Recently, we sat down with Lisa Levitt Gainsley, a Certified Lymphedema Therapist and Manual Lymphatic Drainage practitioner. Often people associate lymphatic massage with swelling and post-cancer treatments. Although it’s excellent for both of those conditions, she also explained that a sluggish lymphatic system is often responsible for some types of pain including breast tenderness, headaches, and cramps. Lymph drainage also supports a healthy immune system, that can help fight off infection and auto-immune conditions in the first place.
How often should I get a lymphatic massage?

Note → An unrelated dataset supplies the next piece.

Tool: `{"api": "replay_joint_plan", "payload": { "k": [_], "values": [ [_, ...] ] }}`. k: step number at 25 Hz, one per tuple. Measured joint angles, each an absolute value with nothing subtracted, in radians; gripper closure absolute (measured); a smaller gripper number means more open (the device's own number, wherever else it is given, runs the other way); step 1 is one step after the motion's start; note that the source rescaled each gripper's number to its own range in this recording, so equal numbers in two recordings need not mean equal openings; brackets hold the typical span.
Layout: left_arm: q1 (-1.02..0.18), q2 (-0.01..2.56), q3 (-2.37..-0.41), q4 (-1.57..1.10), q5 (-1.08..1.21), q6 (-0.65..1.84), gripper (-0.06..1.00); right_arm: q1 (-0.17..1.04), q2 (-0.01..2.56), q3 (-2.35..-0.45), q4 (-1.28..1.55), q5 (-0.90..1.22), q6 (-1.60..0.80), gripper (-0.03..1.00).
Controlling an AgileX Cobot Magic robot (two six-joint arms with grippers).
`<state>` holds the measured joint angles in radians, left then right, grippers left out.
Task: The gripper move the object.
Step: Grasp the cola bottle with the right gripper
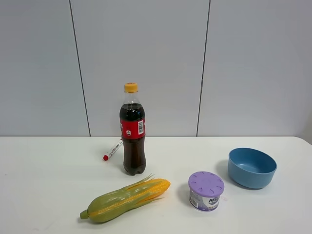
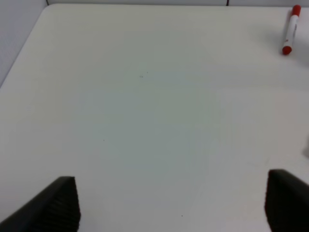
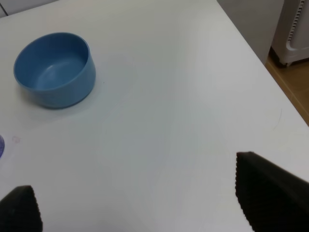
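Cola bottle [image 1: 133, 131] upright on white table [image 1: 48, 165], untouched. Marker [image 1: 112, 150] just left of bottle, slightly behind; corn cob [image 1: 126, 200] lying near, in front of bottle; purple-lidded tin [image 1: 206, 191] front-right of bottle; blue bowl [image 1: 252, 167] well right of bottle. I see left gripper [image 2: 171, 193] jaws spread wide, empty; right gripper [image 3: 135, 188] likewise wide, holding nothing

High camera faces the cola bottle [image 1: 133, 131] frontally; wrist cameras look down nearer, sharing the marker [image 1: 112, 150] left of it, bowl [image 1: 252, 167] right.
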<state>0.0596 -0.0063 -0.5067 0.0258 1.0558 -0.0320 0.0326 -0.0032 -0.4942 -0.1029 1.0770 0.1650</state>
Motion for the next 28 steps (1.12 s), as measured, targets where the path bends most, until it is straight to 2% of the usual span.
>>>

Everybody is a good candidate for a lymphatic massage. However, the number and frequency of sessions depend on if you’re using lymphatic massage to heal acute or post-operative pain or for general lymph maintenance. If you’re healthy, and you’ve chosen a qualified practitioner, you should feel the benefits within 24 hours of one session, although lasting results are dependent on the frequency of your massage sessions. For example, if you’re looking to detox or feeling generally burned out and need to restore your body, practitioners recommend at least four sessions. The best move is to find a licensed massage therapist and receive a consultation based on your needs.